Moore said for all the woes facing the stock markets, such as fears of a 'no deal' Brexit, global trade wars and a China slowdown, ‘the building blocks of the equity market look OK’.
Moore said looking at the fundamentals of the market through the ‘prism of yield, income and dividend growth’ it was ‘robust’.
He focused on the yield of the FTSE All-Share that has always stood at around 3% to 4%, except in exceptional circumstances such as 2008 when the yield ‘burst out the top’ as the market correctly anticipated dividends would be cut.
‘We are at the top end [of the range] now, at 3.8%,’ he said. ‘I look at that and think, why worry? There are a million things to worry about on a headline level, but the valuation basis of the stock market ain’t one of them.’
The most significant trough in the FTSE All-Share came during the technology bubble, when it fell towards the 2% mark. Yields then ballooned in the dotcom crash, then reach even higher during the financial crisis, when they approached 5.5%.
Moore recalled that during the technology boom share shot up but dividends went ‘sideways’ which is the ‘definition of a bubble’ as share prices were ‘not supported by the income-generating characteristics of those equities’.
But since the financial crisis, shares have been rising in line with dividends and ‘the fundamentals suggest that capital values are supported by income characteristics’,' said Moore.

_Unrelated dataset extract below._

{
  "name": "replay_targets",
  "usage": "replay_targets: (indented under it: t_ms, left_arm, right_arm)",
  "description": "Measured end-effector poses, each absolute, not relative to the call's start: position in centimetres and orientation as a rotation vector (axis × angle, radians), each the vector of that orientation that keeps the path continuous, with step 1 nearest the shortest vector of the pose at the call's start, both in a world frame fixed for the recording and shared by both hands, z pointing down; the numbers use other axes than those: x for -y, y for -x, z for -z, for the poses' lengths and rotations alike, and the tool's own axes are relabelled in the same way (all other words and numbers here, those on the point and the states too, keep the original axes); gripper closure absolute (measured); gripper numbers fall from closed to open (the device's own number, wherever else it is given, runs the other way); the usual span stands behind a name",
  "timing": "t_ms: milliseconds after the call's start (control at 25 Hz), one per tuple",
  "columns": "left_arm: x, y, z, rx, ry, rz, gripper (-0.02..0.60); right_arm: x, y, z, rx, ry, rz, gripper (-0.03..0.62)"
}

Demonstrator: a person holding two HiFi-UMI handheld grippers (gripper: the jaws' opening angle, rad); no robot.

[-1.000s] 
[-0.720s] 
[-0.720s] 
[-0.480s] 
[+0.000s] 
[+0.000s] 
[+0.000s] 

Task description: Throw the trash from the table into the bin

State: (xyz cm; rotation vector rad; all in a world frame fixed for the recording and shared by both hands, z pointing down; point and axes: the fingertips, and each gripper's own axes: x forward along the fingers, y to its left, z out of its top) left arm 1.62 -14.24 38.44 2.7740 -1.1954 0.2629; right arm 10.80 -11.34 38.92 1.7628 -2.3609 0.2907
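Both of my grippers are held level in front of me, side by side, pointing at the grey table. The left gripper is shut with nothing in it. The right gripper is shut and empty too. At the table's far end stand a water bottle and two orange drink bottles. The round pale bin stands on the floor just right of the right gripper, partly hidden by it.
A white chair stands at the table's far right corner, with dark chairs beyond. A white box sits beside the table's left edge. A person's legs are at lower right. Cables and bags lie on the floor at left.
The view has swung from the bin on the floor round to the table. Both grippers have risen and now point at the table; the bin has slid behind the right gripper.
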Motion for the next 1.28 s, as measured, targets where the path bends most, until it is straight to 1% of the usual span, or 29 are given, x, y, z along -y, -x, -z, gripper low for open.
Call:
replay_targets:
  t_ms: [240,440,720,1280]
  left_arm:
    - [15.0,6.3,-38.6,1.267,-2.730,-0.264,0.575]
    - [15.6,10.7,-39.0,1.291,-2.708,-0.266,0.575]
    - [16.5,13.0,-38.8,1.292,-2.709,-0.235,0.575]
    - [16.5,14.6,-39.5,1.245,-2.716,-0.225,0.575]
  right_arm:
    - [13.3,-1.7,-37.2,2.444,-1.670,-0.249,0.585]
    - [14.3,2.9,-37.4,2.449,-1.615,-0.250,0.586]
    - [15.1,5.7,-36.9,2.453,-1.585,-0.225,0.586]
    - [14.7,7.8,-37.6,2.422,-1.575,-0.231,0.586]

‘What we have been in now is a dividend bull market. We have seen good dividend growth and the share prices have moved to reflect that,’ said Moore. ‘But share prices have not run away in advance of anticipated further growth. [The market] is much more cautiously looking to see if it is going along with the dividend growth received… there is nothing to suggest the market is overstretched.’
The outlook for dividend growth remains ‘quite good’ in the UK, said Moore (pictured), as the dividend cover – a ratio of the company’s annual earnings to the amount paid out in dividends, where cover of 1 or below is worrying and 2 is ideal – has improved over the last year, especially in the FTSE 100 where it was ‘scarily below 1 and is now very healthily above 2’.
‘That is a significant improvement we’ve had in the last year or two and that shows dividend health is definitely improving,’ said Moore.
Much of the recovery has come from the mining sector where profits have improved and some from banking, still recuperating from the financial crisis. Moore said the resumption of dividends from Royal Bank of Scotland (RBS) represented a big breakthrough for the sector.
The FTSE 100's oil giants have meanwhile improved their dividend cover thanks to ‘[rising] oil prices and self-help’.
BP (BP) in July announced its first dividend rise in nearly four years, signalling a turning point following the Deepwater Horizon oil spill and the collapse in the price of Brent crude.
‘Despite the scary headlines, if you look at what drives shares in the long run, yield and dividend growth, there are reasons to be cheerful, and BP is part of that,’ he said.
Over five years to the end of August, the Miton Income fund has delivered 47.2%, versus a 41.2% average for funds in Citywire's UK Equity Income sector.
Moore's fund has returned 47.9% over five years against the 38.2% the Investment Association UK Equity Income sector average.